One of the other voices that contributed to that rendition of 'Venceremos' was that of Tracey Thorn's. I am one of those people for whom Tracey's voice can still produce unexpected shivers down the spine. I love her and we should never ever forget the remarkable nature of the music she produced as part of the Marine Girls, where they turned every rock'n'roll cliché upside down.
|Strangely it was with
Tracey's future partner Ben Watt that I really became aware of Robert Wyatt,
due to his contributions to the gloriously moving Summer
Into Winter EP. Those records that Tracey Thorn and Ben Watt were part of at Cherry Red, Lazy
Ways, A Distant Shore, and North Marine Drive, still share an extraordinary defiant fragility, and still seem so evocative of quiet contemplation. This was lovely, literate, elegaic music which has not been matched.
Tracey came from a punk background, via Postcard Records and the Buzzcocks, while Ben was scholarly and steeped in folk and jazz and was keen to talk about John Martyn and Roy Harper. Together they somehow never matched their potential, and I have trouble remembering any of their Everything But The Girl compositions. Eden is a lovely record though, and it is nice to see Simon Booth appropriately among the contributors. Strangely so was Charles Hayward of punk explorers This Heat, which I suppose brings us back to Robert Wyatt and his contributions to the golden age of Rough Trade, and recordings by the Raincoats, Viv Goldman, and Scritti Politti. Interestingly I would argue that the same scene's dabbling with easy listening can be summed up as The Gist sounding like Gallagher & Lyle being a good thing, while Scritti's smug Steely Danisms are a very bad thing. And if you understand the difference you understand what can be so great about pop music.
Again perhaps unkindly Everything But The Girl is seen as being the epitome of young couple dinner party background music. Yet Tracey and Ben were the ones really going out of their way to enable groups like Felt and Hurrah! to play to much larger audiences. I haven't forgotten. So good luck to the reinvented Ben as respected house DJ and club culture leading light.
One of the first Everything But The Girl collaborations was on a lovely version of The Jam's 'English Rose', and Paul Weller joined them onstage at the ICA for his first public performance following the brave and correct decision to disband The Jam.
At that time Paul felt inspired by the possibilities of casting off the restrictions of the rock format. Like many people he was inspired by reading Colin MacInnes' Absolute Beginners, and realising the mod thing grew out of modern jazz, thus making connections to old music that seemed incredibly liberating.
He had great fun with some of the early Style Council recordings, and it was appropriate to see Ben Watt and Tracey Thorn contributing to 'The Paris Match' and inspiring the sound of songs like the lovely 'Headstart To Happiness'.

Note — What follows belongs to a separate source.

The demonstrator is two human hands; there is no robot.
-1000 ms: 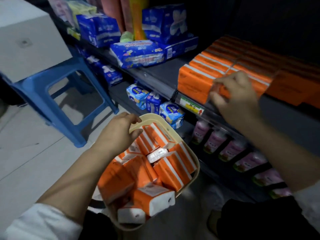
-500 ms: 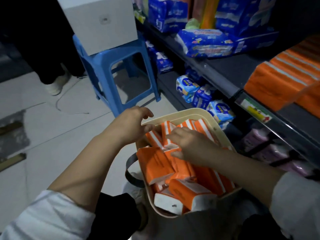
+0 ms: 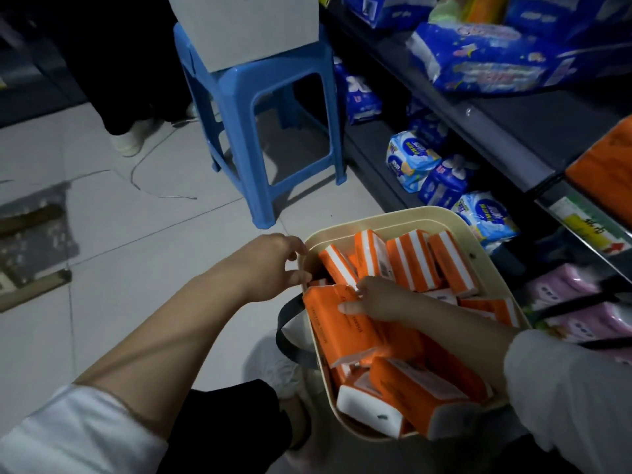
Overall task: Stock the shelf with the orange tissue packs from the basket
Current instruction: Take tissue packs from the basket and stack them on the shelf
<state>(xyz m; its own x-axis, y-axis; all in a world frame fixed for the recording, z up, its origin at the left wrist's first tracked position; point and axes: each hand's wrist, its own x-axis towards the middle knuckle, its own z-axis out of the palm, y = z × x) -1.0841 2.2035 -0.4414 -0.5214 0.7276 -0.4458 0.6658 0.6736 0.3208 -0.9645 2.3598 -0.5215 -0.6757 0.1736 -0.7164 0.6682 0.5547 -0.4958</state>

Listening again to the Style Council's Café Bleu (and I forgot Subway Sect's Chris Bostock is on there!), it's striking that songs like 'You're The Best Thing' and 'My Ever Changing Moods' (as well as being some of Paul's great solo songs) have become universal middle-of-the-road/easy listening radio favourites in a way that our freedom fighters like Vic Godard and Simon Booth could only dream of.
I do like the fact that Paul still gets to record with Robert Wyatt. I remember hearing a story once that Paul had got into John Coltrane's Ole because Robert had said the mods used to dance to the title track. Ah but they still do, Robert, they still do.
And the Swingle Singers did get to sing with the Style Council, but that's a different story.